▸ Exercise goal
Retype only the lines below from the one with "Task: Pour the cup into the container" to the one with "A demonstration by", inclusive, skipping every image.

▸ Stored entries

● ● ● ● ●

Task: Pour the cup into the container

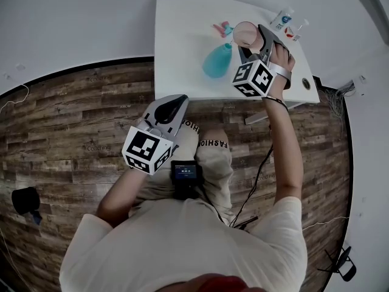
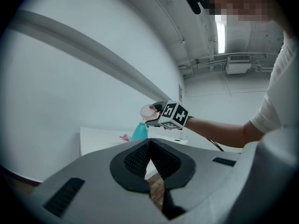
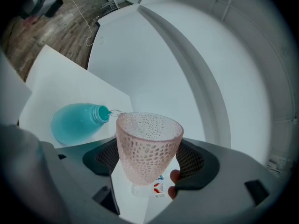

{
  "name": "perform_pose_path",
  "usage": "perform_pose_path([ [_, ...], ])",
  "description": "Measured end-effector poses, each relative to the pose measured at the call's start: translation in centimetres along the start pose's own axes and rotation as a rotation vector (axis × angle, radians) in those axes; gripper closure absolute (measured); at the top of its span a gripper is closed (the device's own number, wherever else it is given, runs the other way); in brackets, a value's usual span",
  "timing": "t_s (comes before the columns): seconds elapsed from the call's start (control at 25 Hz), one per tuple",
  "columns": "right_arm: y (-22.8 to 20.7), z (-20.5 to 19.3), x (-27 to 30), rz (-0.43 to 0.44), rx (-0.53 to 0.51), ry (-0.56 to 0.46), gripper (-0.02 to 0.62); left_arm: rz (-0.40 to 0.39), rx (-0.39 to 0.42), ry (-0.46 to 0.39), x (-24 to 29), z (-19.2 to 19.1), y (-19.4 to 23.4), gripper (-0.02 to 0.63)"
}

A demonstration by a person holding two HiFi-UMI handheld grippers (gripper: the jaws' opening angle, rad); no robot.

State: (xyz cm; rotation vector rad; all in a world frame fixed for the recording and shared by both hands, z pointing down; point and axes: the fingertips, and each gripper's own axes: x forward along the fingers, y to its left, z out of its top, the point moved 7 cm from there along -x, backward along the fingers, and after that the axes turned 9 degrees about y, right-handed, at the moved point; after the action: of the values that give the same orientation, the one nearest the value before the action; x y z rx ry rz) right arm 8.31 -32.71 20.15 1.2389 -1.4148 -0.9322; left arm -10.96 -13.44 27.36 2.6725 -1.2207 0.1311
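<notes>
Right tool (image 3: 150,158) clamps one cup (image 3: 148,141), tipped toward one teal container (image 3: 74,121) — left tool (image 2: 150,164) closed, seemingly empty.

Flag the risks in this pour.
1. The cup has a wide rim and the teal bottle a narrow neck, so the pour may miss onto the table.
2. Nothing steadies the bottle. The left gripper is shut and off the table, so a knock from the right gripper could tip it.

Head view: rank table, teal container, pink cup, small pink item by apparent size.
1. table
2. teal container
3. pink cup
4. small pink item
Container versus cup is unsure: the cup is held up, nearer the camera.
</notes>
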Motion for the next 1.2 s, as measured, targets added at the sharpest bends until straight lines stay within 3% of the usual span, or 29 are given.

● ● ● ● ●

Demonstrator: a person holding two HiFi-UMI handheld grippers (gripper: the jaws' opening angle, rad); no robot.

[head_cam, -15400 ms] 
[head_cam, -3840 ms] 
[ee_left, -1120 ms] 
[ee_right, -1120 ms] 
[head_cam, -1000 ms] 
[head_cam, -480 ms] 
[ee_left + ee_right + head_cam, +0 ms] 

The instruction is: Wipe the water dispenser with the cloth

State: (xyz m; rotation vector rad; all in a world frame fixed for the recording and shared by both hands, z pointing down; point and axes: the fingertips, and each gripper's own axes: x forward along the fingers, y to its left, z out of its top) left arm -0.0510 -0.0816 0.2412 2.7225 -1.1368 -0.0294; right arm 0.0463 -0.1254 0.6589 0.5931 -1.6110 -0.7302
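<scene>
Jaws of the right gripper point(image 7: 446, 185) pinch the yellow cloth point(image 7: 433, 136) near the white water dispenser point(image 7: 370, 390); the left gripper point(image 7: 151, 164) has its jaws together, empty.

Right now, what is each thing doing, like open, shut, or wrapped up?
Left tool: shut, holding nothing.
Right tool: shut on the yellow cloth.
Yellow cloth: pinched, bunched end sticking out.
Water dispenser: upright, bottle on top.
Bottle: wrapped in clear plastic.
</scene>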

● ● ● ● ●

▸ Final answer
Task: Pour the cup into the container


{
  "name": "perform_pose_path",
  "usage": "perform_pose_path([ [_, ...], ])",
  "description": "Measured end-effector poses, each relative to the pose measured at the call's start: translation in centimetres along the start pose's own axes and rotation as a rotation vector (axis × angle, radians) in those axes; gripper closure absolute (measured); at the top of its span a gripper is closed (the device's own number, wherever else it is given, runs the other way); in brackets, a value's usual span",
  "timing": "t_s (comes before the columns): seconds elapsed from the call's start (control at 25 Hz), one per tuple",
  "columns": "right_arm: y (-22.8 to 20.7), z (-20.5 to 19.3), x (-27 to 30), rz (-0.43 to 0.44), rx (-0.53 to 0.51), ry (-0.56 to 0.46), gripper (-0.02 to 0.62); left_arm: rz (-0.40 to 0.39), rx (-0.39 to 0.42), ry (-0.46 to 0.39), x (-24 to 29), z (-19.2 to 19.1), y (-19.4 to 23.4), gripper (-0.02 to 0.63)"
}

A demonstration by a person holding two HiFi-UMI handheld grippers (gripper: the jaws' opening angle, rad); no robot.

The output is complete, and nothing more is needed.